See economic freedom is overrated. Perhaps we need to nationalize every American company a-la the Soviets, Cuba, Zimbabwe, Venezulela, Mao's China. What could possibly go wrong with that?
But you are going to lose the Hispanic vote if you take on Budweiser.
. . . for what it does. It brews a light, thin lager in multiple breweries on something like five continents with such consistency that most human beings simply could not detect any difference in the finished product. Consistency is the hallmark of good brewing, and A-B has it in spades.
That said, I'm not a fan of any of their products. Light lagers in general barely deserve to be called beer, and Bud Light is the worst of the bunch. And there's nothing wrong with Budweiser - its not terrible, its not great, its just boring. I drink about a six pack of Bud a year, right at the hottest point of the summer, when I'm more concerned with refreshment than taste. (A-B does own a stake in a couple of microbreweries, such as Redhook and Goose Island - but those beers weren't developed by A-B and so really aren't their products.)

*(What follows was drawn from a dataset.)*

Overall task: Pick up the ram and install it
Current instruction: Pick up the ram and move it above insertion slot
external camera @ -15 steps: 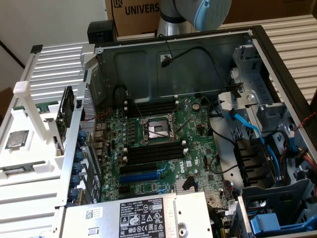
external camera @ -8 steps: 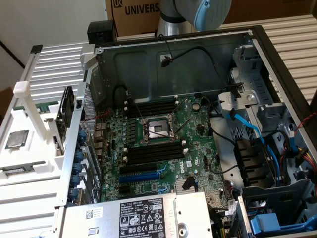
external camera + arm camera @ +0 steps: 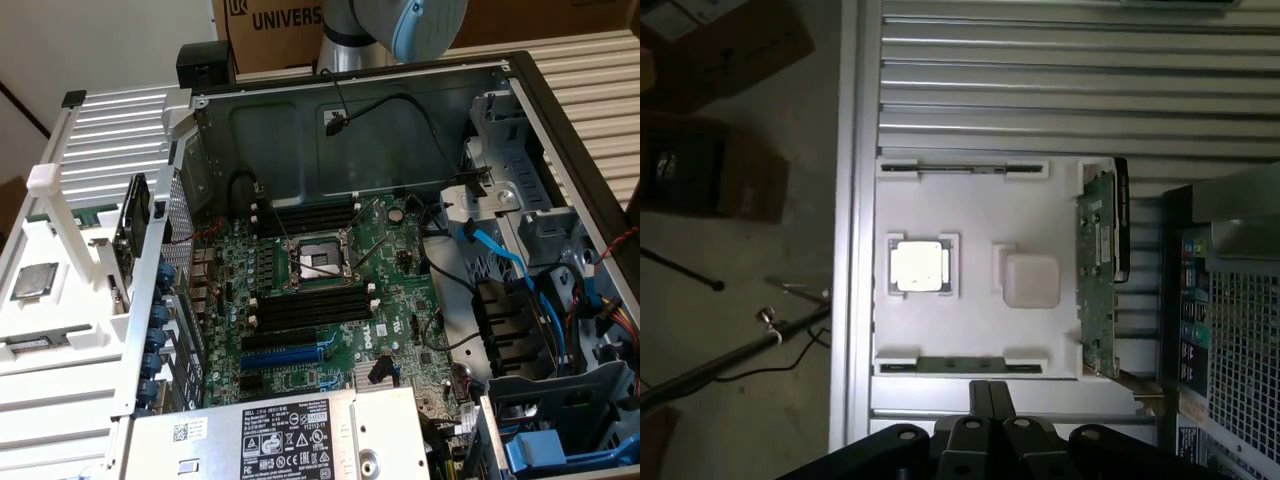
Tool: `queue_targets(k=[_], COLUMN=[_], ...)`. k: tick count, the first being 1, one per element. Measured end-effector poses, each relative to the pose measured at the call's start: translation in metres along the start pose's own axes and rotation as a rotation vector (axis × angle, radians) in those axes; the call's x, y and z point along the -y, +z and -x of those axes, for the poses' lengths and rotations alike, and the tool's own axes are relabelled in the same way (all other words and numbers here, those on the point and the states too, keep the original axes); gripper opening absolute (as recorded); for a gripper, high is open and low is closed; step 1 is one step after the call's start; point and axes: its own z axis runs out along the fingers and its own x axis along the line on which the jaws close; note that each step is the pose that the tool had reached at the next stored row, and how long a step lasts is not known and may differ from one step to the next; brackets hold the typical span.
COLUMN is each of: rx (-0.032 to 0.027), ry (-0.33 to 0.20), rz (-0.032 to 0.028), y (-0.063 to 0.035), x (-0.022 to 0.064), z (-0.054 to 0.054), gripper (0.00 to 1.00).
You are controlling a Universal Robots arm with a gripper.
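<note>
The black two-finger gripper (image 3: 988,390) has its jaws pressed together and holds nothing. It hangs over the flat white plastic tray (image 3: 970,215), close to the ram (image 3: 960,365). The ram is a long, thin green stick that seems to lie in a groove at the tray's edge, likely so it cannot slide. In the open grey metal computer case (image 3: 290,125), the long black memory slots (image 3: 310,305) look empty.
</note>
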Motion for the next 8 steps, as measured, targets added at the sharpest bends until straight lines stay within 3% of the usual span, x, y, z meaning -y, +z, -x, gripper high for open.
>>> queue_targets(k=[8], rx=[-0.0022], ry=[-0.145], rz=[0.0012], y=[0.0024], x=[0.0001], z=[0.0000], gripper=[0.10])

I probably wouldn't be able to tell the difference between Bud, Miller and Coors in a blind taste test. But that isn't surprising at all, given that all three beers belong to the same style - American Standard Lager - and they're all brewed to be bland and inoffensive. More to the point, I'm damn sure that I could tell the difference between any A-B product and some of my favorite microbrews (Summit, Surly and August Schell come to mind).
I don't look down my nose at Bud drinkers, but I do feel sorry for those Bud drinkers who think Bud is all there is to beer. There's so much more out there, and anyone who says they can't taste the difference between Bud and an IPA or an ESB or a porter is kidding themselves.
As for the InBev deal, I say: why not? That's the way capitalism works, and A-B has done very well in the past by playing the same game.